= School of Industrial Technology, Universiti Sains Malaysia =

The School of Industrial Technology (Pusat Pengajian Teknologi Industri, PPTI) is one of nineteen schools in USM, Malaysia. It has emerged from the School of Applied Sciences which was established during the inception of the university. The name of the school was changed to the School of Engineering Sciences and Industrial Technology in 1984. However, in 1986, the engineering programme was shifted to a new campus at Tronoh (and later moved to the present Engineering Campus at Seberang Prai Selatan, Penang). Since then, the School of Industrial Technology has undergone rapid development to achieve its present position among academic institutions in the country.
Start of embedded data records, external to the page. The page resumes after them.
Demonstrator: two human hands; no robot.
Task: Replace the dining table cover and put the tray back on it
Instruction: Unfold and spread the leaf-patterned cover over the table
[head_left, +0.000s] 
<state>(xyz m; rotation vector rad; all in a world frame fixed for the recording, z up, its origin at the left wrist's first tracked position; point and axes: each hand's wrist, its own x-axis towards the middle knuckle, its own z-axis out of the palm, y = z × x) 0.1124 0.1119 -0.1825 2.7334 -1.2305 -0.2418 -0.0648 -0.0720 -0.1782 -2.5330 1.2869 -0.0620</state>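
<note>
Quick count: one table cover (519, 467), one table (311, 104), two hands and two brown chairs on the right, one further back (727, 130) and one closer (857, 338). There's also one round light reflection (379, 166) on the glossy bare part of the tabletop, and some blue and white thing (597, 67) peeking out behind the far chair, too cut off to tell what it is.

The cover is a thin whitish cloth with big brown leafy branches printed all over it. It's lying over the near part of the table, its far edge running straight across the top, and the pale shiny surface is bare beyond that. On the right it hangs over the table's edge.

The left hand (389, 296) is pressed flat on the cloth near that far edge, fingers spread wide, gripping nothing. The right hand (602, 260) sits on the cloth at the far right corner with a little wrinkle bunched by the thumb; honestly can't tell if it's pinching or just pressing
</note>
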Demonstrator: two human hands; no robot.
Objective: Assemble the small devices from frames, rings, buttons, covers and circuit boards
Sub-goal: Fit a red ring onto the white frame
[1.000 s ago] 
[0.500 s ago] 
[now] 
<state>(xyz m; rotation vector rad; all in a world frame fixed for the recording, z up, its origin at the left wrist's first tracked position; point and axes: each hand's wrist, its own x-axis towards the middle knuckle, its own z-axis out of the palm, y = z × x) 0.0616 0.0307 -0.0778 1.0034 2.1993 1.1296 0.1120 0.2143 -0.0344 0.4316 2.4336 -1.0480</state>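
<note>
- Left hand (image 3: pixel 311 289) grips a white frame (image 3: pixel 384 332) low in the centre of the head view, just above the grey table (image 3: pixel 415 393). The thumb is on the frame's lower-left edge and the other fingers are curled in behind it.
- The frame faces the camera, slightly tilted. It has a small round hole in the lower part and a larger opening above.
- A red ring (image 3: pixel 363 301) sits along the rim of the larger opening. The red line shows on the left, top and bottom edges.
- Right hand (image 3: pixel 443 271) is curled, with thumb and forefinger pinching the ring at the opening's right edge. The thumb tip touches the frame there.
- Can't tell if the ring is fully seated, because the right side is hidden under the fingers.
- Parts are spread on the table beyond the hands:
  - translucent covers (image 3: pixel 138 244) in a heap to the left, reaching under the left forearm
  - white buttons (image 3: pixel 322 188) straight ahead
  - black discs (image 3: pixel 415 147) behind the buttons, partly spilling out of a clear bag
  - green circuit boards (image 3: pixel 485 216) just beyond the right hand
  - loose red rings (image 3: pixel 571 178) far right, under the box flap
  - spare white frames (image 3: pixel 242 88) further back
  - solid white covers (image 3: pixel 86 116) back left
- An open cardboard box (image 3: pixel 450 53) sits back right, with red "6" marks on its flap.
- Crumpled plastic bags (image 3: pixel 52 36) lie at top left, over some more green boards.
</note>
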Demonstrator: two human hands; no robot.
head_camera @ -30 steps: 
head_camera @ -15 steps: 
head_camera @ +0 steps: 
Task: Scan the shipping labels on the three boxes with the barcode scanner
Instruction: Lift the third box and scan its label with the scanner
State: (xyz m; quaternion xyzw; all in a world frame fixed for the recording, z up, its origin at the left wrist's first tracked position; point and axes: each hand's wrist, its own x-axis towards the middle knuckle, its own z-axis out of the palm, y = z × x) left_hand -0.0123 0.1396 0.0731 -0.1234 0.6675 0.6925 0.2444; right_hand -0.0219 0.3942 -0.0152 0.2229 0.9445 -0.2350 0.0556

The last two decades have witnessed various advances, developments and achievements of the School pertaining to academic programmes, research and development, consultancy, community services and many others.

==Programmes offered==
The School offers four programmes at undergraduate level leading to the Bachelor of Technology, viz.
- Bioresource Technology (previously named as Bioresource, Paper and Coatings Technology)
- Food Technology
- Environmental Technology.
- Bioprocess Technology

Each of the four programmes has its own distinct curriculum spread over three to four years (6-8 semesters) (Four years for Food Technology and Bioprocess). The main objective of the undergraduate programme is to train and produce technologists in their respective specialisation to serve the industry and public sector in the country. The comprehensive three-year programme is designed to cover the fundamental science courses as well as engineering and technological aspects of processing/production, preservation, analysis, quality control, maintenance, etc. The technological component is progressively increased as the student move into higher level of study. Every student is also required to undergo a minimum of eight weeks industrial training at the end of the second year.

==Enrolment Statistics==
On average, the total number of undergraduate students for each academic session is around 600 to 700.